» **WHAT YOU HAVE TO DO**
Search the material for the string "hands" and copy each line where it occurs.
+---+
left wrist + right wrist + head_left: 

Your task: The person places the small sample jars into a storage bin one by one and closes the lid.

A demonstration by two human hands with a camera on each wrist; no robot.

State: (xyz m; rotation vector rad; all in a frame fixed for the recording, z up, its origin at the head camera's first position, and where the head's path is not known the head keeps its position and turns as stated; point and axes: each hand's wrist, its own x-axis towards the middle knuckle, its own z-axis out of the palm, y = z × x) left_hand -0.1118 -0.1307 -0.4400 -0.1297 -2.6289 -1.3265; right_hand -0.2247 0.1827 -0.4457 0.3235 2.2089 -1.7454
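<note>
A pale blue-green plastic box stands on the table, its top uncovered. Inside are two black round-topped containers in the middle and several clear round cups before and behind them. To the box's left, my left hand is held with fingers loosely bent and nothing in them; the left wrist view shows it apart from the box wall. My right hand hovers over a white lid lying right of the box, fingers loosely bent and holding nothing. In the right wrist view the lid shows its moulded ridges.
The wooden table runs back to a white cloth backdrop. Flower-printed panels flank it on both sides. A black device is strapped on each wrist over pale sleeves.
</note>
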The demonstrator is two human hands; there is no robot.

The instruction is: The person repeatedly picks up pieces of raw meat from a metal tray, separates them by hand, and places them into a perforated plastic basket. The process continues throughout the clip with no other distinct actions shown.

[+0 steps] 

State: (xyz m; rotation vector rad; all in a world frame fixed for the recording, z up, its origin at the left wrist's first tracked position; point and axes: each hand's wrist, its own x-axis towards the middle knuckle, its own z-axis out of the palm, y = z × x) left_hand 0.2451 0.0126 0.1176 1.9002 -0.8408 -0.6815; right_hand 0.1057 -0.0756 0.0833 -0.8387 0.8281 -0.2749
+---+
» **OUTPUT OF THE TASK**
A demonstration by two human hands with a camera on each wrist; no robot.
The demonstrator is two human hands; there is no robot.

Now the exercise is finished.